Problem: Your answer should consist of the lines in the data below that contain "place".

Provided data:
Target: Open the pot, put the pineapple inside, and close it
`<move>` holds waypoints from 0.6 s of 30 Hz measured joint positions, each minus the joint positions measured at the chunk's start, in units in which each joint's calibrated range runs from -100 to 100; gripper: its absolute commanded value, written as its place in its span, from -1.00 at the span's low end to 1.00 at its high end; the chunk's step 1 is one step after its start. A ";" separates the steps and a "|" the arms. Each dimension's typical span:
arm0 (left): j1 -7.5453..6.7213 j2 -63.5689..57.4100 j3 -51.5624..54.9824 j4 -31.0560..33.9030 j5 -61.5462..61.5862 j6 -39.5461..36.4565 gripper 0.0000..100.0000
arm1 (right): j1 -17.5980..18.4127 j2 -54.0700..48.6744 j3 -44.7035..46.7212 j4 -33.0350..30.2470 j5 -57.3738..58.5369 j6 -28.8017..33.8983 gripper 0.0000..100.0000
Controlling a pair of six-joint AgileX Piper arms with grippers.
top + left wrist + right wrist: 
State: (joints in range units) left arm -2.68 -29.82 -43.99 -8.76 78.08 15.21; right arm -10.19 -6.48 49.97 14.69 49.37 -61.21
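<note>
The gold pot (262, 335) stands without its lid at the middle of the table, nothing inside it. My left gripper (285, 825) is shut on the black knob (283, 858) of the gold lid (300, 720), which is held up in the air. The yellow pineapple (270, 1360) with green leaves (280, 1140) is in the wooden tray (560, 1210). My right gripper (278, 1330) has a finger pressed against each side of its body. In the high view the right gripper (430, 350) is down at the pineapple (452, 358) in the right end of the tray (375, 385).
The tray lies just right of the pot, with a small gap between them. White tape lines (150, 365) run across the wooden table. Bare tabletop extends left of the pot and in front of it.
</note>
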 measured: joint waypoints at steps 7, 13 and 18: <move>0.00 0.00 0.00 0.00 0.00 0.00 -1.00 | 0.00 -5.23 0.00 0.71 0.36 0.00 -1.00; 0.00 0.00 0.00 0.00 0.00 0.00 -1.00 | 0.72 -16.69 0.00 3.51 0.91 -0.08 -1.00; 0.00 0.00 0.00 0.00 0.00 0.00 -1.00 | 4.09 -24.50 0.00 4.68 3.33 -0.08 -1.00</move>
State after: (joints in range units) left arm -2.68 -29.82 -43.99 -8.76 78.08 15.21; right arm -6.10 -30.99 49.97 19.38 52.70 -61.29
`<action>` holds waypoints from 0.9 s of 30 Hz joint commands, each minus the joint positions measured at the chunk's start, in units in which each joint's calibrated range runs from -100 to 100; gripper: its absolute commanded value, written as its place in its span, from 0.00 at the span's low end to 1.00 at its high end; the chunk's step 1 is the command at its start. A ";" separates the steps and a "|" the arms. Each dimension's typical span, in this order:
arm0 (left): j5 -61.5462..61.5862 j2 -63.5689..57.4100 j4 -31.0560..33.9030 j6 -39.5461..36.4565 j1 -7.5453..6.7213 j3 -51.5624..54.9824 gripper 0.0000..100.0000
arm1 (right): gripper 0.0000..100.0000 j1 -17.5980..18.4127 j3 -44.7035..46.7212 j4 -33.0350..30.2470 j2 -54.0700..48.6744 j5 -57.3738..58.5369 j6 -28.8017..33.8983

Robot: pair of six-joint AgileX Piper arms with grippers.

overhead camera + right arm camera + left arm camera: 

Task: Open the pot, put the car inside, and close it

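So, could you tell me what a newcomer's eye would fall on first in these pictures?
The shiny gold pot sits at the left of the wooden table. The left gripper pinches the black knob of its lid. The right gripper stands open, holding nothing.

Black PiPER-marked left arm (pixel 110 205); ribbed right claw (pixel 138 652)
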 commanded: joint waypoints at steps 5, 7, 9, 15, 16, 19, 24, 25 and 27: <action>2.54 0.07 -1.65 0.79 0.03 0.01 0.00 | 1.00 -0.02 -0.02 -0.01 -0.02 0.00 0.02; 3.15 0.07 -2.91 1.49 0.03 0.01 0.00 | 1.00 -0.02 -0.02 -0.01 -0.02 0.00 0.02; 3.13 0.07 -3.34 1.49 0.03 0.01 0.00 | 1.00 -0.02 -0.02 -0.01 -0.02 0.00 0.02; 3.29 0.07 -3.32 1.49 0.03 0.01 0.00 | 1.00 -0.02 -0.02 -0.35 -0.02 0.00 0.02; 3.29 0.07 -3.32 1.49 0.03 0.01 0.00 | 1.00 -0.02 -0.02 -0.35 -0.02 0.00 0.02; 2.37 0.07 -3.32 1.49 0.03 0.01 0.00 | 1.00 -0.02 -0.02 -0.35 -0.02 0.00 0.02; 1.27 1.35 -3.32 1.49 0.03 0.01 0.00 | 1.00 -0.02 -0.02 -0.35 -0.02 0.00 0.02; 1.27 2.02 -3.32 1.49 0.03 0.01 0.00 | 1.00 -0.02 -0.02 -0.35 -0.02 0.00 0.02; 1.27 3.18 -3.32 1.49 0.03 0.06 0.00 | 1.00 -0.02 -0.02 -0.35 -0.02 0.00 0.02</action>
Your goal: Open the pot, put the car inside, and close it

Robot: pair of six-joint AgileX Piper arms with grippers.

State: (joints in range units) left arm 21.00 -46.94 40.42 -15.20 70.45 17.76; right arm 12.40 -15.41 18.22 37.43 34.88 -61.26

Answer section:
`<move>` holds waypoints from 0.6 s of 30 Hz measured joint positions, each minus the joint positions measured at the chunk's start, in units in which each joint's calibrated range runs from -100 to 100; gripper: its absolute commanded value, written as its place in its span, from -1.00 at the span's low end to 1.00 at its high end; the chunk's step 1 is one step after its start. A ";" separates the steps and a "|" the arms. Each dimension's typical span:
`<action>` holds waypoints from 0.9 s of 30 Hz joint commands, each minus the joint positions measured at the chunk's start, in units in which each joint's calibrated range runs from -100 to 100; gripper: its absolute commanded value, written as its place in its span, from 0.00 at the span's low end to 1.00 at its high end; the chunk's step 1 is the command at its start. A ";" separates the steps and a "|" the arms. Each dimension's typical span, in this order:

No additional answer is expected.